INSTRUCTIONS TO FOLLOW:
Using the listing below, please count the lines that contain the string "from". Only the number is wanted.
::::::::
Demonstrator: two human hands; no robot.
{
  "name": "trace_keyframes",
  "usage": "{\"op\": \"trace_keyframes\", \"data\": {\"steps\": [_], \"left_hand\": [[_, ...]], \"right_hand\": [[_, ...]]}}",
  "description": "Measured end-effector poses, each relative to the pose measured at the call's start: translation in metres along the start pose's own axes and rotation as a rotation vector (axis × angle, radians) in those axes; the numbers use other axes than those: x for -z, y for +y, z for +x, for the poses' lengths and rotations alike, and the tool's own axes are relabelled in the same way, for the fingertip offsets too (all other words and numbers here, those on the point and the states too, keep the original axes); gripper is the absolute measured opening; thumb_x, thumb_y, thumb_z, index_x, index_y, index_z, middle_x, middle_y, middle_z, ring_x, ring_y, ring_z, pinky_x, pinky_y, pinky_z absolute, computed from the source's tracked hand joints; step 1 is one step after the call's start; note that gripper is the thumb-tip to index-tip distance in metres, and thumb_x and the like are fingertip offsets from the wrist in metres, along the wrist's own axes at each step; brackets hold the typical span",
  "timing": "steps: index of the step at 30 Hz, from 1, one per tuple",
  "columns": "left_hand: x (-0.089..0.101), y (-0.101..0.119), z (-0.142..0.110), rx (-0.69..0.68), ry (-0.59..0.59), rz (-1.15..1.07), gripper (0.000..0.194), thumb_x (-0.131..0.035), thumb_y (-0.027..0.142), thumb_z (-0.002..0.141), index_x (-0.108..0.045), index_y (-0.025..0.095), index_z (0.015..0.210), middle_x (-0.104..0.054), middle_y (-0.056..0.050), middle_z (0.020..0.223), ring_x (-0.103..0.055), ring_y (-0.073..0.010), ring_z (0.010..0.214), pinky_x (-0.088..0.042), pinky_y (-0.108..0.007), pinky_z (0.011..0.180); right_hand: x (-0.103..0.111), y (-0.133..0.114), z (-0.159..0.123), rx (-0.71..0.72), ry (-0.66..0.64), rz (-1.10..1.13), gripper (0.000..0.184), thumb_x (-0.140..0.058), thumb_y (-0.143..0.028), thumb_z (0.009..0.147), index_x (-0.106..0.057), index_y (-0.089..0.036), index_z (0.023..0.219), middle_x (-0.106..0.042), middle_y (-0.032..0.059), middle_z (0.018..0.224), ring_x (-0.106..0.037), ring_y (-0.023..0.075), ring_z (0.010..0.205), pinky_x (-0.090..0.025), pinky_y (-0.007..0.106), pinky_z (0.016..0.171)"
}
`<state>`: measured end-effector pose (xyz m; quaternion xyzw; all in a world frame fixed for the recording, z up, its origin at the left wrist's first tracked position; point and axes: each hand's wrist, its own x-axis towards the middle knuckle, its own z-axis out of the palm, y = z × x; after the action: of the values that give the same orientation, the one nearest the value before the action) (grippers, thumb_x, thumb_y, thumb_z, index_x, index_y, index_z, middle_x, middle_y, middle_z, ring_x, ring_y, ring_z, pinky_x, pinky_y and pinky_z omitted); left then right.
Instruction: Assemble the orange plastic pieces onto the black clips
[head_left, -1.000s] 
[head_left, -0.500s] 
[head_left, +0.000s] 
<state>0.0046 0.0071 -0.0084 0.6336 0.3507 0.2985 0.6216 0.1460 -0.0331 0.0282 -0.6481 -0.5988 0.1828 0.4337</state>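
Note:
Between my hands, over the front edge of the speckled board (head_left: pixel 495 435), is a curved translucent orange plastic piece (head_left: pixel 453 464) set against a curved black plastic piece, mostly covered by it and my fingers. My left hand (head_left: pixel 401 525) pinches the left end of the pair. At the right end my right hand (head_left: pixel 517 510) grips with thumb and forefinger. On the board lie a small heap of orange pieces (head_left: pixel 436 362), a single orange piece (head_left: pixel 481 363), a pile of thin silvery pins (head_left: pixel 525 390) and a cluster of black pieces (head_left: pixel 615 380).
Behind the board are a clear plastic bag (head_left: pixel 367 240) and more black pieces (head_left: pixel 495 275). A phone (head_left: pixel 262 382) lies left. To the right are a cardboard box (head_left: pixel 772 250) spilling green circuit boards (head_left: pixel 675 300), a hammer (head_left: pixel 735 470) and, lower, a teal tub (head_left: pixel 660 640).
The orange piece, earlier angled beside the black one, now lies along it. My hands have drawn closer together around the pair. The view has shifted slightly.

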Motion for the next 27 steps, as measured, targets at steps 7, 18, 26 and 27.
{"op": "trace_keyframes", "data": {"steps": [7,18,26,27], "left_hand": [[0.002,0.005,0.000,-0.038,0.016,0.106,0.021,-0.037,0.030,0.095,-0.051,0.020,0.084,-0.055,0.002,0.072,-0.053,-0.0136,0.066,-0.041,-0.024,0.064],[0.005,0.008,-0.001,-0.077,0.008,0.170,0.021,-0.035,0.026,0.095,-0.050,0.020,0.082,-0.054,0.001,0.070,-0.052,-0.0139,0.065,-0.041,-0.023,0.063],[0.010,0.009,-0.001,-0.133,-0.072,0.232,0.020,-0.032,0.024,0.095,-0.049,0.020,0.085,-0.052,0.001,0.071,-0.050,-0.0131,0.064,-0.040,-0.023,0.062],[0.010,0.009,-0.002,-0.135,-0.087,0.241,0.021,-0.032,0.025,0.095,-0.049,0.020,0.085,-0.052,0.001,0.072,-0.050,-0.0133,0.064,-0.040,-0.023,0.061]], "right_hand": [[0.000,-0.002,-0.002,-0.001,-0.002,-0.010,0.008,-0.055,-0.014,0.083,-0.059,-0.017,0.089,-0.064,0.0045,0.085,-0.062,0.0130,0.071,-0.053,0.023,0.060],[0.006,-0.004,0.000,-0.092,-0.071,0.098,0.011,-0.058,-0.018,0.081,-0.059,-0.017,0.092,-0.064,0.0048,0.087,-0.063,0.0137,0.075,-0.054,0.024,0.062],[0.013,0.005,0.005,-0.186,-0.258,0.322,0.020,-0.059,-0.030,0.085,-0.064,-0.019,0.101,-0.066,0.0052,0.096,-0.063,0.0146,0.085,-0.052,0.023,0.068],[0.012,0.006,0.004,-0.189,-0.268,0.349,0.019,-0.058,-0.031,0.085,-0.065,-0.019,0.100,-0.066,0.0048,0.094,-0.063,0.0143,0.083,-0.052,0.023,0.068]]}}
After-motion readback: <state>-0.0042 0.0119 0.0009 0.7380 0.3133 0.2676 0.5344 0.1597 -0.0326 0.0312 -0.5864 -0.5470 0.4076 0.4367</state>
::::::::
RESULT OF THE TASK:
2